The judge tried to vary his spiel. But as his “how do you pleads” droned on, he ran out of variations as he instructed people to take their seat.
After the guilty pleas, Morgan lectured the immigrants. “The world is a different place,” he explained on his first day of mass proceedings. “This country has become a different place. I’m not going to say right or wrong — it’s just what the law says.”
On the second day, he was more laconic and direct, explaining that the government had made “a decision that there is to be zero tolerance.”
It was unclear if the silent defendants had a clue about what the judge was referring to.
Each day, the proceedings continued with the judge offering defendants the chance to take the microphone and address him before they were sentenced. As the week wore on, several did.
One man told Morgan that he wanted to apologize for entering the United States illegally. But he’d done so, he explained, because “I have been kidnapped twice. I have a vegetable business. In my country, I can’t work. That’s all.”

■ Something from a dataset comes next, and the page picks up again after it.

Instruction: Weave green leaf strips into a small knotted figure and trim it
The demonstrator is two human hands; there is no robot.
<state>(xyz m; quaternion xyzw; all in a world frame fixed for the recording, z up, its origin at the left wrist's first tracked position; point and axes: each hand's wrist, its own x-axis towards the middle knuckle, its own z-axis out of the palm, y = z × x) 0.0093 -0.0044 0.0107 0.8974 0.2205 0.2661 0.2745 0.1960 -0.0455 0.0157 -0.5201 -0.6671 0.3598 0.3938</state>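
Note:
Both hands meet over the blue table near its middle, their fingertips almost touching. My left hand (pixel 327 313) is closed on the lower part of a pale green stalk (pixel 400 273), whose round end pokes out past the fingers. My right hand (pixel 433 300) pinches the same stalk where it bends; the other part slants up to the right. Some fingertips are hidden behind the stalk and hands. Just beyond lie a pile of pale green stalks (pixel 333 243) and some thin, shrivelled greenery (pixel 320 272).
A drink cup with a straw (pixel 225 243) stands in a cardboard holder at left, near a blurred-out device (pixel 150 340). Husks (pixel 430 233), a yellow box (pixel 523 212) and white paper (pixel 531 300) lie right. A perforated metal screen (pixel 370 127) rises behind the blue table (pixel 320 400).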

“I can’t do anything about it,” Morgan replied. “Coming in illegally is just going to make a bad situation worse.
A very small, very young woman with chiseled features and disheveled hair spoke. She had been apprehended two days earlier after rafting across the Rio Grande near a county park with big trees and picnic tables that abuts the international line. She wept as she told Morgan, “I’d like to apologize, but the circumstances in my country made me do it.” She said she’d been almost raped and killed there, and she had come to the U.S. for protection and to see if she could help her sisters escape the danger.
“You are going to be sent to one of the immigration camps,” Morgan said. “You can try and request asylum.”
By May 10, Morgan was starting to get rattled by the increasingly disturbing content of the allocutions. By then, the government had begun systematically separating mothers and fathers from their children, including children who are preschoolers. A week later, the government announced plans to house the children on military bases.
One woman who spoke about her children in open court was from Honduras. “Is my little girl going to go with me when I get deported?” she asked Morgan.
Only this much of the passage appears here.